Would you filter these records and copy every line that has the word "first"?

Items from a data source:
++++++++++++++++++++
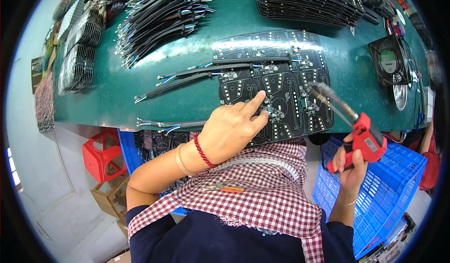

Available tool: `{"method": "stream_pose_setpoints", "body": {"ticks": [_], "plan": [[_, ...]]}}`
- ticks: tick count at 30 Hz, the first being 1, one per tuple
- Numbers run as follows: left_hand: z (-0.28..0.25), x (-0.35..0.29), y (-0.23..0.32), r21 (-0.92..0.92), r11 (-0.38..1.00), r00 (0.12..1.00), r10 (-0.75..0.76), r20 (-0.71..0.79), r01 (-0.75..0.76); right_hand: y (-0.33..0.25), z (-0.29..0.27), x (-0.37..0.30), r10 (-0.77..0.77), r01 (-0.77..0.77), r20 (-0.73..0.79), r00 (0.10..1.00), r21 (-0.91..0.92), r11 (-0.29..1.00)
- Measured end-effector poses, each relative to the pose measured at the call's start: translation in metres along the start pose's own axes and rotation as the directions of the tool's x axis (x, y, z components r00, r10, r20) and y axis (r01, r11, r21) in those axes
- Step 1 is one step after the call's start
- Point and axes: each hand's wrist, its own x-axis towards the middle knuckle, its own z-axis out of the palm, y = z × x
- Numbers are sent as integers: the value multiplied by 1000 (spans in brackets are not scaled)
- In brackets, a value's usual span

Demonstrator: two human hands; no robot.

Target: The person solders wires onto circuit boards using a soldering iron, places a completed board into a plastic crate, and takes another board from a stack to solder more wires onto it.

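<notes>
My right hand (352, 163) grips the handle of a red soldering gun (368, 139). Its metal nozzle and thin feed tube reach left, with the tip over the right part of a panel of black circuit boards (286, 94). Bent over the lower middle of that panel is my left hand (234, 125), thumb and index finger near the board's small components. A black-sleeved wire cable (180, 124) runs under this hand, and coloured wire ends show by the fingertips; the grip itself is partly hidden. More sleeved cables (187, 81) lie across the panel's left and upper boards.
A heap of sleeved cables (159, 22) lies at the back left of the green table (103, 108). Stacked black boards (304, 3) stand at the back right. A black fan (389, 60) is on the right. Below are a blue crate (379, 188) and a red stool (104, 155).
</notes>
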Motion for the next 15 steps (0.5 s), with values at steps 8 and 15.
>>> {"method": "stream_pose_setpoints", "body": {"ticks": [8, 15], "plan": [[-6, -1, 17, 43, 998, 993, -55, 106, 51, 6, 19, 19, -135, 141, -88, 987, 66, 988], [-24, -10, 13, 33, 986, 969, -167, 180, 164, 11, 34, 18, -149, 170, -136, 980, 165, 971]]}}
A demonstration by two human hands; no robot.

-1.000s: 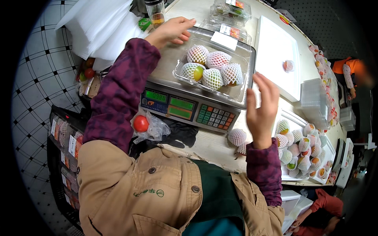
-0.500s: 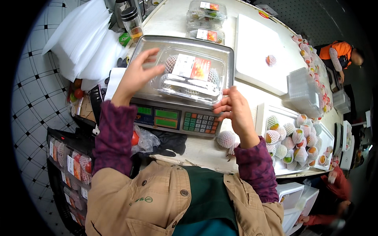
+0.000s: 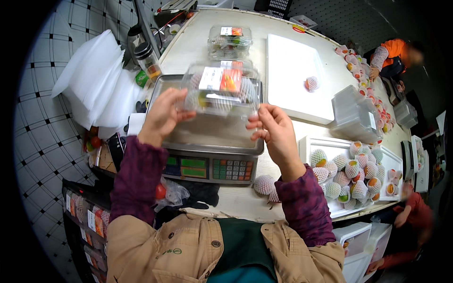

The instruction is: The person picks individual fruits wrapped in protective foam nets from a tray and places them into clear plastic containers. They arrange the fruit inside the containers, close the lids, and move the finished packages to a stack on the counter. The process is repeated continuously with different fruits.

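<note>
A clear plastic clamshell box of fruit in white foam nets, with a white and orange label on its lid, is raised and tilted above the steel pan of a weighing scale. My left hand grips the box's left side, fingers bent at its edge. At the near right corner my right hand pinches the rim between thumb and fingers. The box is slightly blurred. Below the pan shows the scale's green display and keypad. Behind the held box stand more packed clamshell boxes.
At right lie a white foam slab with one netted fruit, stacked empty clamshells and a foam tray of netted fruit. White foam sheets and a lidded jar are at left. Two people are at far right.
The clamshell box has come up off the scale pan and moved away from me. My hands, apart before, have closed on its sides. The view has shifted slightly.
</note>
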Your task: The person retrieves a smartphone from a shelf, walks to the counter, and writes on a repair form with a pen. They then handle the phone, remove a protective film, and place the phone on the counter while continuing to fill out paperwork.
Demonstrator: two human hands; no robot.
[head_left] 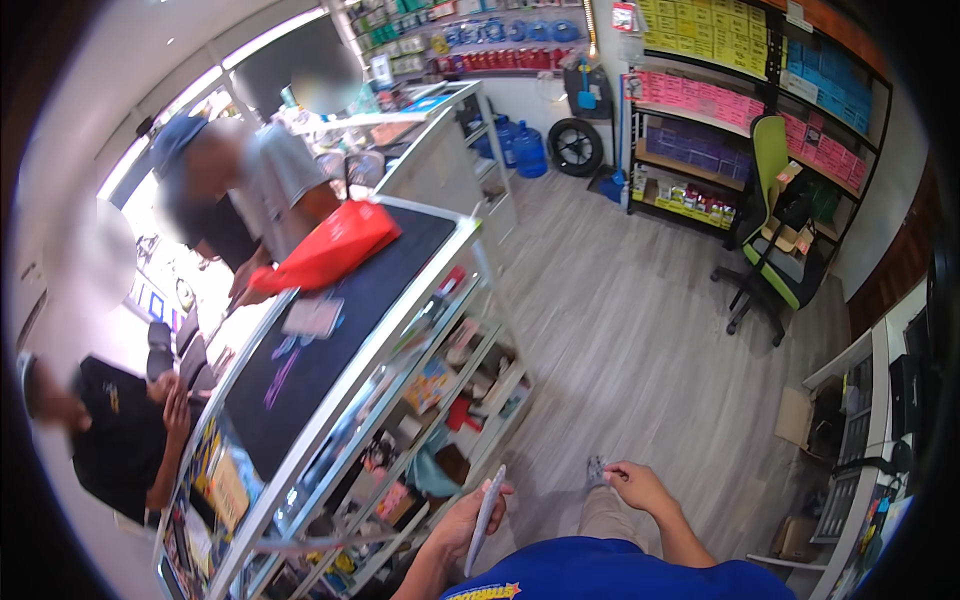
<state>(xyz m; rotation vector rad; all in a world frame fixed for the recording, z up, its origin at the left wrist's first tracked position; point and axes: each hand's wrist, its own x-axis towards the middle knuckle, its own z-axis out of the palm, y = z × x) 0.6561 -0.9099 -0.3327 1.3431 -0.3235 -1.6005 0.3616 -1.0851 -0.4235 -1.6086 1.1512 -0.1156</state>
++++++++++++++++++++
- Task output
- ticks: tick count at 30 Hz, the first being 1, one per tuple
<state>(xyz m; rotation vector rad; all in a world frame fixed for the recording, z up, its origin at the left wrist's first tracked position; point and axes: each hand's wrist, its own x-axis towards the middle knuckle, its own z-axis out of the palm, y = z × x) 0.6561 -0.9099 -0.3327 1.3431 -0.3235 -1.6005 0.3616 -1.0851 -0.4235 -1.6086 1.1512 -0.1156</state>

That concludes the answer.